CVE-2021-41617 in Ubuntu Jammy needed

Dimitar Kapashikov

5/31/24, 11:33 AM

Dear Ubuntu Community,

I have a question regarding CVE-2021-41617 , On https://ubuntu.com/security/CVE-2021-41617 I can see that a fix for Ubuntu Jammy is needed , but in the changelog https://launchpad.net/ubuntu/jammy/+source/openssh/+changelog I can see that CVE-2021-41617 is fixed. Also the security scanners found Ubuntu Jammy vulnerable to the mentioned CVE. Do anyone know why it is still reported for Jammy am I missing something?

Thanks in advance

1 + 2

22.04

Artur Meinild

5/31/24, 11:37 AM

It seems someone forgot to update the Ubuntu security site, as it seems fixed. I'd trust the changenotes more than the CVE site in this case.

user535733

5/31/24, 12:20 PM

"security scanners" are notoriously ill-informed and prone to false results. Their output should be considered a first draft for human review.

Score:2

Ubuntu

user535733

5/31/24, 12:16 PM

The available evidence leads to the conclusion that the CVE mitigation patch was indeed applied in 2021, and that the discrepancy has a reasonable explanation.

The patch was seemingly applied at Debian, not by the Ubuntu Security Team. The reference bug number "(closes: #995130)" is a Debian bug reference, not a Launchpad bug.

Nothing wrong there -- that's a reasonable place to do the patching, and the patching was done by a developer with plenty of experience with that code and a great reputation at both Debian and Ubuntu. But it does perhaps explain why the Ubuntu tracker didn't notice.

I have pinged the Ubuntu Security Team to review and decide if any change to their tracker is needed.

+ 2

Dimitar Kapashikov

5/31/24, 1:08 PM

thank you very much for the quick resolution. I'd like to ask about this one https://ubuntu.com/security/CVE-2020-14145 , here only versions of openssh up to 8.6 are mentioned. In Jammy we have openssh 8.9 do this mean that it is not vulnerable to the mentioned CVE ?

user535733

5/31/24, 1:23 PM

Please open new Questions for separate issues. Be sure to read the engineer comments, which usually explain the issue (and resolution) better than the volunteers here can.

Elon Musk

I sit in a Tesla and translated this thread with Ai:

EN: CVE-2021-41617 in Ubuntu Jammy needed

Post an answer

Most people don’t grasp that asking a lot of questions unlocks learning and improves interpersonal bonding.
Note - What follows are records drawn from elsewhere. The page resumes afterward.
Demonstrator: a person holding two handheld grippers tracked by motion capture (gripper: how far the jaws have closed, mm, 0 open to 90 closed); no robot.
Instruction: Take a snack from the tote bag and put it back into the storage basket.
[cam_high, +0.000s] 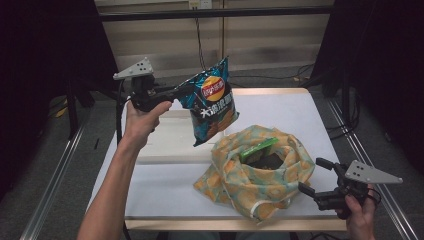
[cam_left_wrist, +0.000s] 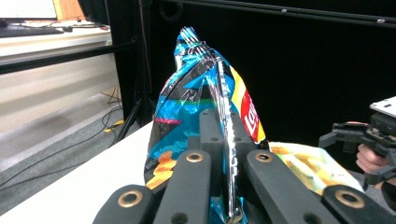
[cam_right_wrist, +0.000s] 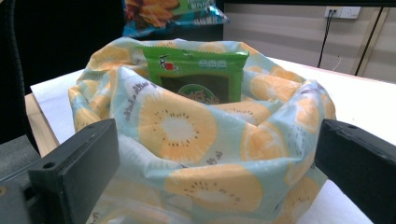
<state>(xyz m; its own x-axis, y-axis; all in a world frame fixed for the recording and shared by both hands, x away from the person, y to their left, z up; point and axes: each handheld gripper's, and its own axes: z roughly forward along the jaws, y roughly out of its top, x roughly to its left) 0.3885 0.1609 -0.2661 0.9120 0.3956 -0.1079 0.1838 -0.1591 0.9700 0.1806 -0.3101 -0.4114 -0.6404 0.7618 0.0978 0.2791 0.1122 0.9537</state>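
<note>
A blue chips bag (cam_high: 212, 102) hangs in the air over the back left of the table. My left gripper (cam_high: 181, 91) is shut on its side seam, and in the left gripper view the foil edge is pinched between the jaws of the left gripper (cam_left_wrist: 225, 128), with the chips bag (cam_left_wrist: 196, 88) rising above them. A cloth bag printed with orange slices (cam_high: 260, 175) stands open on the table, a green packet (cam_high: 257, 149) upright inside it. My right gripper (cam_high: 311, 174) is open just right of the cloth bag (cam_right_wrist: 187, 126); its jaws stand wide, facing the green packet (cam_right_wrist: 196, 70).
The white table top (cam_high: 300, 115) has a pale wooden board (cam_high: 170, 145) under the hanging chips bag. Black frame posts stand at both sides, and cables lie on the floor behind the table. The table's front edge runs just below the cloth bag.
</note>
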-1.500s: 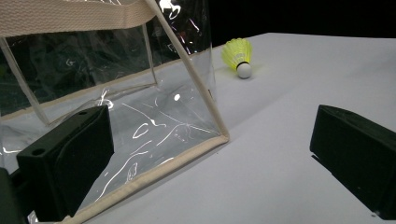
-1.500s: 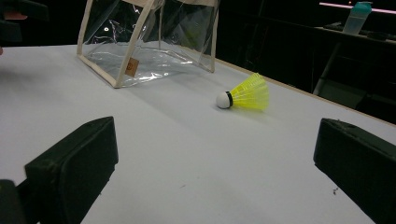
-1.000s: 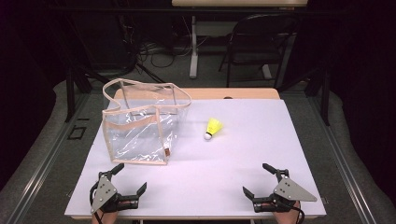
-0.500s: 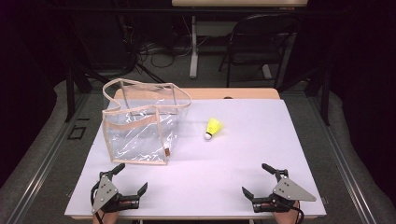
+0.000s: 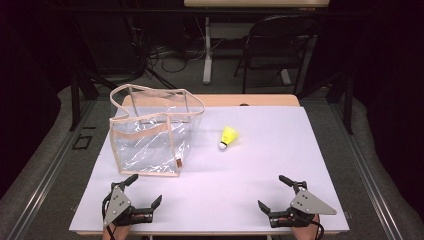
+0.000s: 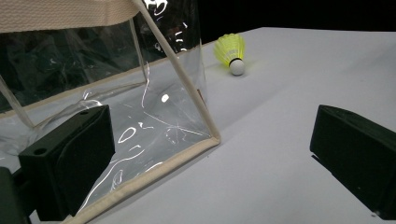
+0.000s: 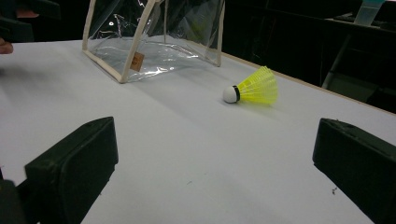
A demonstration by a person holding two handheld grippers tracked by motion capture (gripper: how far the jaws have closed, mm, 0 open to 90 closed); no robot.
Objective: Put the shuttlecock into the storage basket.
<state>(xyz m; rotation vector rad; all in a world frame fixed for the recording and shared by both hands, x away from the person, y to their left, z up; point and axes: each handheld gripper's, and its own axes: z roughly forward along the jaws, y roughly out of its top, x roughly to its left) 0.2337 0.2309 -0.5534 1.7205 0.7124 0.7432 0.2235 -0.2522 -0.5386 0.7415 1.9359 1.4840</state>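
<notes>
Yellow shuttlecock [image 5: 228, 137] lies mid-table, right of the clear bag [image 5: 150, 135], well beyond your left gripper [image 5: 141, 197] and right gripper [image 5: 273, 194], both spread wide, empty; bare tabletop [image 5: 215, 190] between.

The high view looks forward and down over the whole white bench [image 5: 210, 200] from its six o'clock side, while both gripper views sit low near that edge, facing twelve o'clock, sharing the yellow feathered shuttlecock [image 5: 228, 138] and clear plastic tote bag [image 5: 150, 135].
</notes>
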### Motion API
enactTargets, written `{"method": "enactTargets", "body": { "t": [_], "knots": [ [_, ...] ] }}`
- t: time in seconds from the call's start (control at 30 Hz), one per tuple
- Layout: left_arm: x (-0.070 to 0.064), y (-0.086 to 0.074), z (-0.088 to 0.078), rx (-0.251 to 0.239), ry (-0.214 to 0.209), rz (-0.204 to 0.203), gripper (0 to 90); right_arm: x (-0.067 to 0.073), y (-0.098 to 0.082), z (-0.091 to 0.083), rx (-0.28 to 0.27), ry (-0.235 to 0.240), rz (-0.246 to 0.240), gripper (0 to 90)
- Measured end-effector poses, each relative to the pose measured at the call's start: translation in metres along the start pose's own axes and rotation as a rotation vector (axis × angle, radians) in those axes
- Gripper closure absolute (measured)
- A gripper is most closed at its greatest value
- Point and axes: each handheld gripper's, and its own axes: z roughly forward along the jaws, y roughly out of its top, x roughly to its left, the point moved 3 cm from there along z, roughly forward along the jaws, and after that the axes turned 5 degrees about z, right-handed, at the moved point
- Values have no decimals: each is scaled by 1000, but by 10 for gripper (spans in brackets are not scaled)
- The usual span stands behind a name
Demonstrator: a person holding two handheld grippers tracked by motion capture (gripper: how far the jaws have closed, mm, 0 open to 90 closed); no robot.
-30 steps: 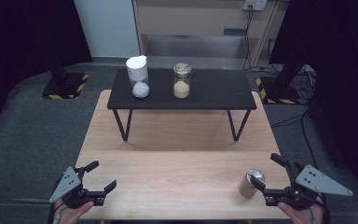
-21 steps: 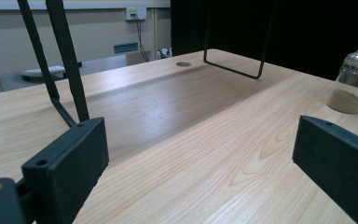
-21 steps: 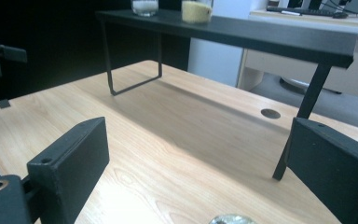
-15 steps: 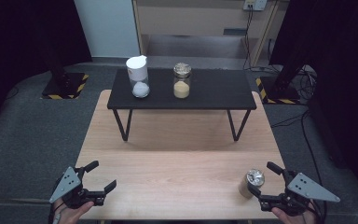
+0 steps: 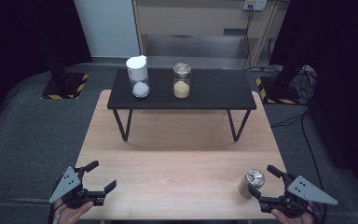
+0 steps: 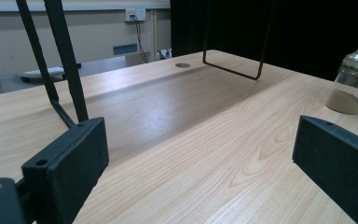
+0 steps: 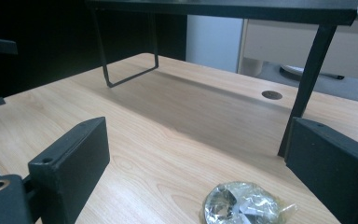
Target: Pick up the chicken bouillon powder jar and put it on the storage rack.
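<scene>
Open wood in front, one jar at the right front edge

The wooden table (image 5: 177, 158) lies bare across its middle and front left, giving wide passage between its front edge and the black stand (image 5: 214, 91) along the back. The stand's thin legs (image 5: 121, 125) block the back corners, with a low gap beneath its top. A foil-capped jar (image 5: 249, 183) stands near the front right corner, just ahead of the right gripper (image 5: 263, 179) and its spread jaws.
</scene>
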Motion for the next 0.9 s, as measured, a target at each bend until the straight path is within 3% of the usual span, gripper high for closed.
{"method": "enactTargets", "body": {
  "t": [0.43,0.73,0.9],
  "knots": [
    [0,0,0,-2,-4,3,24,1,-8,3,-1,1,-4,74],
    [0,0,0,-5,-14,5,23,3,-11,3,-12,-1,-42,74],
    [1,-1,-1,-6,-9,-2,23,3,-11,3,-10,0,-32,72]
  ]
}}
In Alison’s studies, for example, though people could accurately recall how many questions had been asked in their conversations, they didn’t intuit the link between questions and liking. Across four studies, in which participants were engaged in conversations themselves or read transcripts of others’ conversations, people tended not to realize that question asking would influence—or had influenced—the level of amity between the conversationalists.